Copy every line from the records below that carries the word "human".

> _Data entries_
-------

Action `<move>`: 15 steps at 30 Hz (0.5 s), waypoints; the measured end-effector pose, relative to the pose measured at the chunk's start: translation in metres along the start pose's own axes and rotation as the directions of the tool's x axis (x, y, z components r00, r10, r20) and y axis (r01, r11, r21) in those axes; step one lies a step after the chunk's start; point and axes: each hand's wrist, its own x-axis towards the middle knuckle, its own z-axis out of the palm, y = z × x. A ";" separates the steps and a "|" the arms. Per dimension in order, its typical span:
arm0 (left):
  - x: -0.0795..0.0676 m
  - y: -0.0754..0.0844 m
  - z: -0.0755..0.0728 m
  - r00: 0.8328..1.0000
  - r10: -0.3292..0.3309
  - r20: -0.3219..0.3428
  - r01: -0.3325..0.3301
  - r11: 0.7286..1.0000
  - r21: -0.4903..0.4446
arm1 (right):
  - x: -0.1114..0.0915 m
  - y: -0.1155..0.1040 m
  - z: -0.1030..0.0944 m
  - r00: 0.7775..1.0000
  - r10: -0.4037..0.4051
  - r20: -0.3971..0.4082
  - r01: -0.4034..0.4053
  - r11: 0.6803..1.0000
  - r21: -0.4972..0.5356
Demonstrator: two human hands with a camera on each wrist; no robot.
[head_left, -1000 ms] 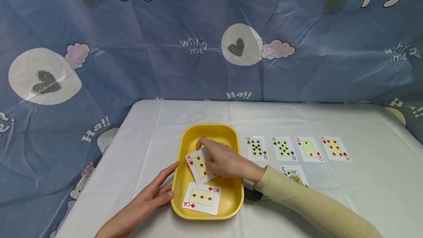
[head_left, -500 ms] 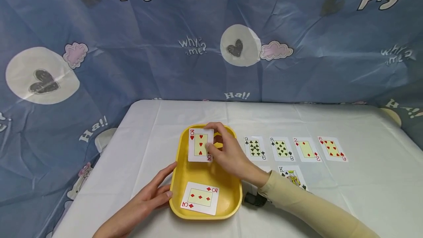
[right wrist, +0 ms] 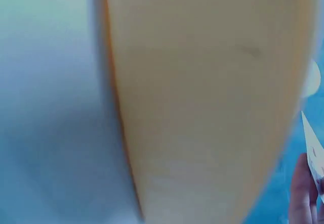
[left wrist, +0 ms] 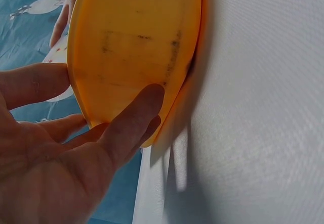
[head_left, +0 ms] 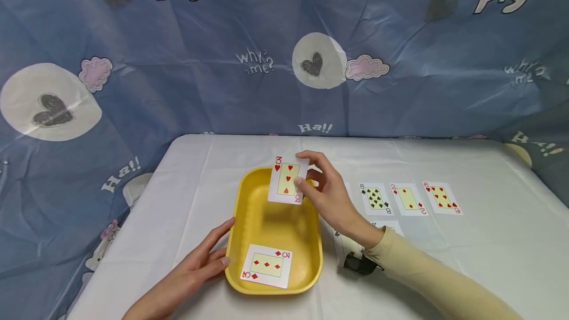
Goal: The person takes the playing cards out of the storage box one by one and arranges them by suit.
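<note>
My right hand (head_left: 331,194) pinches a three of hearts playing card (head_left: 284,179) by its right edge, face up, above the far right part of a yellow tray (head_left: 237,201). In the right wrist view, part of that card (right wrist: 312,153) shows at the right edge beside the fingers. A three of diamonds (head_left: 265,266) lies in the tray's near end. With fingers spread, my left hand (head_left: 195,270) touches the tray's left side. The left wrist view shows its fingertips (left wrist: 152,100) against the tray's outer wall (left wrist: 136,37).
Right of the tray, an eight of spades (head_left: 376,199), a two of diamonds (head_left: 408,199) and a six of hearts (head_left: 442,198) lie in a row on the white tablecloth (head_left: 489,241). Nearer cards, one of clubs (head_left: 346,246), are partly covered by my right forearm and wrist strap.
My right hand has lifted the three of hearts from inside the tray and moved it away from me, then rightward. The left hand has stayed at the tray's side.
</note>
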 end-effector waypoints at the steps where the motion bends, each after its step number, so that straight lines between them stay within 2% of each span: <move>1: 0.000 0.000 0.000 1.000 0.000 -0.001 0.000 1.000 0.003 | 0.000 0.002 -0.006 1.000 0.002 -0.005 -0.002 1.000 -0.006; 6: 0.000 0.001 0.000 1.000 -0.010 -0.018 0.010 1.000 -0.005 | -0.003 0.018 -0.036 0.999 0.023 -0.035 -0.025 0.998 -0.063; 10: 0.002 0.002 0.002 0.996 -0.042 -0.074 0.042 0.999 -0.002 | -0.008 0.017 -0.058 0.998 0.030 -0.054 -0.035 0.996 -0.086; 15: 0.004 0.004 0.004 0.989 -0.049 -0.139 0.051 0.999 0.012 | -0.018 0.013 -0.084 0.995 0.041 -0.089 -0.053 0.989 -0.137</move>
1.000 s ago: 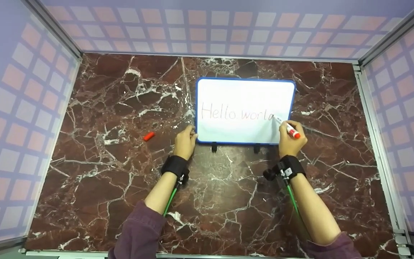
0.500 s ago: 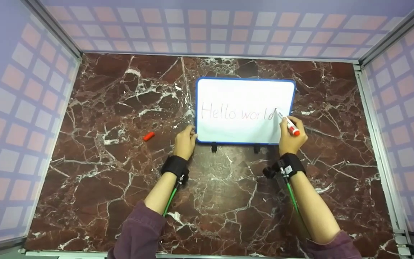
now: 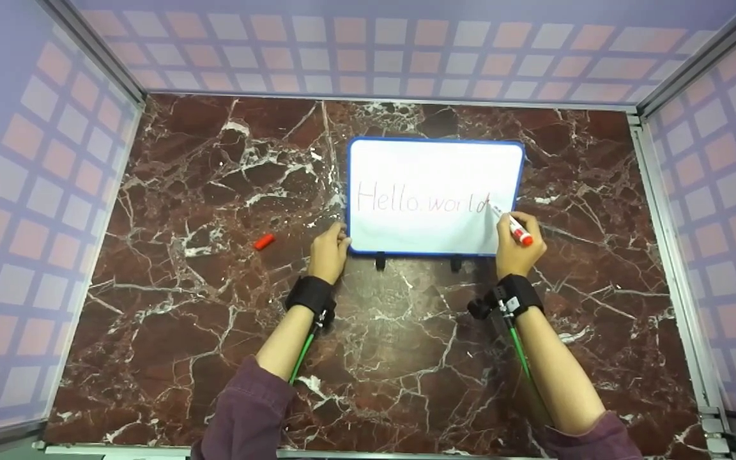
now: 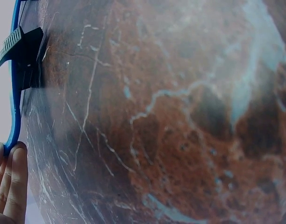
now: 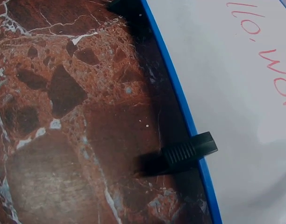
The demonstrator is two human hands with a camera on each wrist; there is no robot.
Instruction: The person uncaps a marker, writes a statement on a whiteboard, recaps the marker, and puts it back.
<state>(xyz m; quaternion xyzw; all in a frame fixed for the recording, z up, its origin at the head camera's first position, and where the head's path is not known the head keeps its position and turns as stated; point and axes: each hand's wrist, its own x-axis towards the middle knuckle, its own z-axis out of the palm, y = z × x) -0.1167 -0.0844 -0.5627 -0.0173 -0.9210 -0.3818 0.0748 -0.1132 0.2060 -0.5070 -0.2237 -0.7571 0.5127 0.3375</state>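
Note:
A whiteboard [image 3: 432,166] with a blue frame bears the thin red words "Hello, world" in the head view. My left hand [image 3: 329,252] pinches its near left corner; in the left wrist view the thumb lies on one side and the fingers [image 4: 16,186] on the other. A white marker [image 3: 512,227] with a red end is gripped in my right hand [image 3: 518,252], its tip at the letter "d". In the right wrist view neither that hand nor the marker shows, only the board [image 5: 218,102] and part of the writing.
A red marker cap [image 3: 264,241] lies on the dark red marbled table [image 3: 214,358], left of my left hand. Black clips [image 3: 380,260] sit on the board's near edge, one also close up in the right wrist view. Checkered walls [image 3: 406,57] enclose the table.
The marker tip has moved up and then back down, and the last letter has gained its upright stroke to become a "d". My left hand, the board and the cap have stayed put.

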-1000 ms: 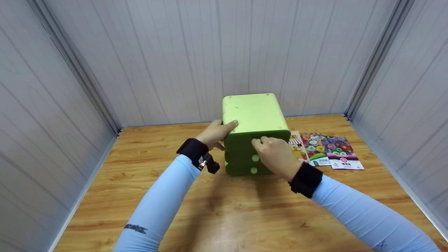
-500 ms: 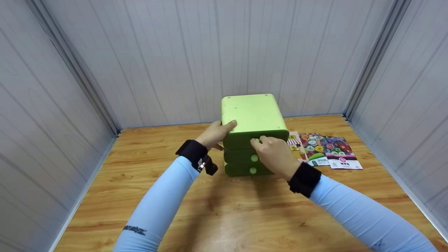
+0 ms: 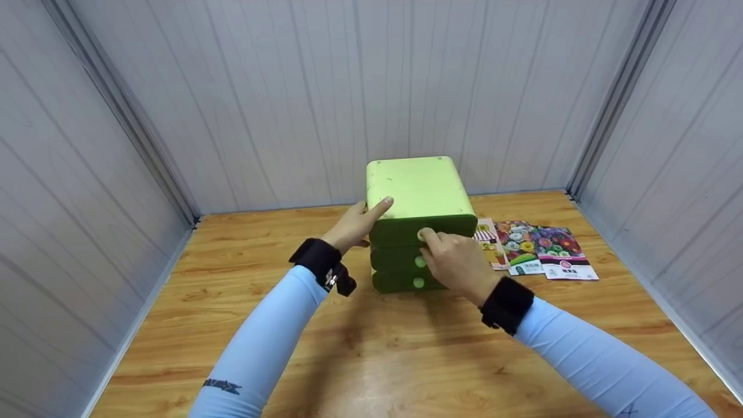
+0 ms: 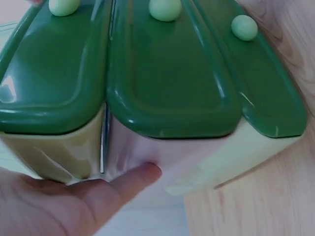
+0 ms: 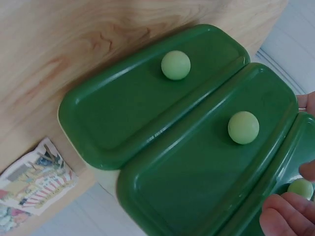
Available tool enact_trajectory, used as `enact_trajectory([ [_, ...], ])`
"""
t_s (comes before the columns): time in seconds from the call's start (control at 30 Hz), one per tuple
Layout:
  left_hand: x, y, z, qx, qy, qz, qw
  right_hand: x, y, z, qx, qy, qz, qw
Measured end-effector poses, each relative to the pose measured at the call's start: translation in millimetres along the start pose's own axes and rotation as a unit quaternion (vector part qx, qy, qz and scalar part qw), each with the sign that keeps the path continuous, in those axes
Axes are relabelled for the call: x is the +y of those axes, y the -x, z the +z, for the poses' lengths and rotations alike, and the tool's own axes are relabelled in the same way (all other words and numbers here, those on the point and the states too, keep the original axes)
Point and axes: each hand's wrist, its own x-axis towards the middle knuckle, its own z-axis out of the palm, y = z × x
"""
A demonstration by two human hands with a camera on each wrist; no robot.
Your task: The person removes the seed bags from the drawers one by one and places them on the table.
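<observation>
A small drawer box [image 3: 418,184], pale lime on top with dark green fronts, stands in three tiers with round light-green knobs. My left hand [image 3: 352,223] braces its left side, thumb lying on the top edge; in the left wrist view a straight finger [image 4: 142,178] presses the side wall. My right hand [image 3: 455,261] is at the top drawer front [image 3: 395,231], thumb and fingers on either side of the top knob [image 5: 300,188]. The middle knob [image 5: 243,128] and the bottom knob [image 5: 175,65] are untouched.
Right of the box, three flower-printed packets lie flat and overlapping: a striped-awning packet [image 3: 492,247], a middle packet [image 3: 522,249] and a right packet [image 3: 563,255]. Panelled walls [image 3: 278,104] enclose the wooden table [image 3: 249,278] at the back and sides.
My right hand has shifted slightly down and its fingers have loosened, so the top knob shows more. My left hand keeps its place on the box.
</observation>
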Motion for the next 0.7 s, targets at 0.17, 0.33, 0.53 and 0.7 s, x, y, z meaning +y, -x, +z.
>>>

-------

> _Written response_
Demonstrator: two human hands with a camera on each wrist; no robot.
The demonstrator is two human hands with a camera on each wrist; there is no robot.
A demonstration by two human hands with a camera on each wrist; no robot.

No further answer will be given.